▶ EXERCISE DIRECTIONS
Every line of the material below needs to be written out exactly, please.

[MATERIAL PROVIDED Boundary: Start]

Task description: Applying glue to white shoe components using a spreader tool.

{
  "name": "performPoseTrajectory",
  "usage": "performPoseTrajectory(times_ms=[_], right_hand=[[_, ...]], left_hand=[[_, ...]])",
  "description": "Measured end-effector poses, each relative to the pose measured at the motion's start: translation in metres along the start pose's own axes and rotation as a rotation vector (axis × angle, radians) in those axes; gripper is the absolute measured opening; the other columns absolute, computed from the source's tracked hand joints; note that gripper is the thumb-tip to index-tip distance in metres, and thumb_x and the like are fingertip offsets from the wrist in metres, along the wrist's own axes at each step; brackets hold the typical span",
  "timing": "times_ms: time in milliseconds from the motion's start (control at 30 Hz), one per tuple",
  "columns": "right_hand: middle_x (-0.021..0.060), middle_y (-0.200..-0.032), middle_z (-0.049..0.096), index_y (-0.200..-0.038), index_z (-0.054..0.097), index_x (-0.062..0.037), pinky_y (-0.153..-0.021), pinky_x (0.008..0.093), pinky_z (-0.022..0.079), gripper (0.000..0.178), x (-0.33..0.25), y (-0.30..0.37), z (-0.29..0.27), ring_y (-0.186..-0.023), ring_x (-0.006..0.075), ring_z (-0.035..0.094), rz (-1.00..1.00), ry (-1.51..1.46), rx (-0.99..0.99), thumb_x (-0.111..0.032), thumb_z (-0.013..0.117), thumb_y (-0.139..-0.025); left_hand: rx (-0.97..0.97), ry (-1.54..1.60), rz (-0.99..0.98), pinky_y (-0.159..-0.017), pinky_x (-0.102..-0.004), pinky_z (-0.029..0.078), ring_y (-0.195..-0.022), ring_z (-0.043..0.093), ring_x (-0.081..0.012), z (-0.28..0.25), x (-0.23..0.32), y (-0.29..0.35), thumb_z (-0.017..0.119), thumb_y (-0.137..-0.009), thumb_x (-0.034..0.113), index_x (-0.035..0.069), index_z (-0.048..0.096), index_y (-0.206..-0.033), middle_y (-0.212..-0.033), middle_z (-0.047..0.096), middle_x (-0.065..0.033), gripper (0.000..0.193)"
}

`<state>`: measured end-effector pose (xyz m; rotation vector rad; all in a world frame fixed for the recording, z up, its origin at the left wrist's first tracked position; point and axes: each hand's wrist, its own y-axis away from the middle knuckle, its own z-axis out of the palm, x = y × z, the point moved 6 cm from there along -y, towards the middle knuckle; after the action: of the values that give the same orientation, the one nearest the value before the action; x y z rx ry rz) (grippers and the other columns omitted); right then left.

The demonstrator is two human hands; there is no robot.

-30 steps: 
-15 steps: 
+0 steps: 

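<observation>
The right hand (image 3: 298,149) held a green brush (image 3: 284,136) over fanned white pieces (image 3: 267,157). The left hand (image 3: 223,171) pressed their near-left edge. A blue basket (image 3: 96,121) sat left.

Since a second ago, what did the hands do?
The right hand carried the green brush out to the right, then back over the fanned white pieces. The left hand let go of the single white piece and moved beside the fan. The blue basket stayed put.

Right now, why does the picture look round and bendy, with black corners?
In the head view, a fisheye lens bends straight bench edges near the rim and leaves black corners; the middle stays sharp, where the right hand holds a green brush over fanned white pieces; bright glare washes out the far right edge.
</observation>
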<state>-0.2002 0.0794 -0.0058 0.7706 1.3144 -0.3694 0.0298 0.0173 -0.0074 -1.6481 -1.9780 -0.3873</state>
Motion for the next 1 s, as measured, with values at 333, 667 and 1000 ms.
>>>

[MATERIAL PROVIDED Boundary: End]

▶ EXERCISE RESPONSE
Task description: Applying glue to white shoe components using a spreader tool.

{
  "name": "performPoseTrajectory",
  "usage": "performPoseTrajectory(times_ms=[_], right_hand=[[_, ...]], left_hand=[[_, ...]])",
  "description": "Measured end-effector poses, each relative to the pose measured at the motion's start: translation in metres along the start pose's own axes and rotation as a rotation vector (axis × angle, radians) in those axes; gripper is the absolute measured opening; the other columns absolute, computed from the source's tracked hand joints; note that gripper is the thumb-tip to index-tip distance in metres, and thumb_x and the like are fingertip offsets from the wrist in metres, along the wrist's own axes at each step; brackets hold the typical span",
  "timing": "times_ms: time in milliseconds from the motion's start (control at 30 Hz), one per tuple",
  "columns": "right_hand: middle_x (-0.021..0.060), middle_y (-0.200..-0.032), middle_z (-0.049..0.096), index_y (-0.200..-0.038), index_z (-0.054..0.097), index_x (-0.062..0.037), pinky_y (-0.153..-0.021), pinky_x (0.008..0.093), pinky_z (-0.022..0.079), gripper (0.000..0.178), x (-0.33..0.25), y (-0.30..0.37), z (-0.29..0.27), ring_y (-0.186..-0.023), ring_x (-0.006..0.075), ring_z (-0.035..0.094), rz (-1.00..1.00), ry (-1.51..1.46), rx (-0.99..0.99), thumb_x (-0.111..0.032), thumb_z (-0.013..0.117), thumb_y (-0.139..-0.025); left_hand: rx (-0.97..0.97), ry (-1.54..1.60), rz (-0.99..0.98), pinky_y (-0.159..-0.017), pinky_x (-0.102..-0.004), pinky_z (-0.029..0.078), ring_y (-0.195..-0.022), ring_z (-0.043..0.093), ring_x (-0.081..0.012), z (-0.28..0.25), x (-0.23..0.32), y (-0.29..0.35), thumb_z (-0.017..0.119), thumb_y (-0.137..-0.009), thumb_x (-0.034..0.113), index_x (-0.035..0.069), index_z (-0.048..0.096), index_y (-0.206..-0.033), middle_y (-0.212..-0.033), middle_z (-0.047..0.096), middle_x (-0.065..0.033), gripper (0.000..0.193)"
}

`<state>`: measured end-effector pose (xyz m; rotation vector rad; all in a world frame fixed for the recording, z up, its origin at the left wrist's first tracked position; point and axes: each hand's wrist, its own y-axis away from the middle knuckle, its own z-axis out of the palm, x = y × z, the point moved 6 cm from there along -y, towards the middle knuckle; after the action: of the values that give the same orientation, the one nearest the value before the action; x y z rx ry rz) (grippers and the other columns omitted); right then left.

The demonstrator is two human hands; there is no robot.

-30 steps: 
-15 steps: 
+0 steps: 

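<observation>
The right hand (image 3: 298,149) held a green brush (image 3: 284,136) over fanned white pieces (image 3: 267,157). The left hand (image 3: 223,171) pressed their near-left edge. A blue basket (image 3: 96,121) sat left.

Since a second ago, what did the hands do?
The right hand carried the green brush out to the right, then back over the fanned white pieces. The left hand let go of the single white piece and moved beside the fan. The blue basket stayed put.

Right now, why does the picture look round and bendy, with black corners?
In the head view, a fisheye lens bends straight bench edges near the rim and leaves black corners; the middle stays sharp, where the right hand holds a green brush over fanned white pieces; bright glare washes out the far right edge.
</observation>
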<state>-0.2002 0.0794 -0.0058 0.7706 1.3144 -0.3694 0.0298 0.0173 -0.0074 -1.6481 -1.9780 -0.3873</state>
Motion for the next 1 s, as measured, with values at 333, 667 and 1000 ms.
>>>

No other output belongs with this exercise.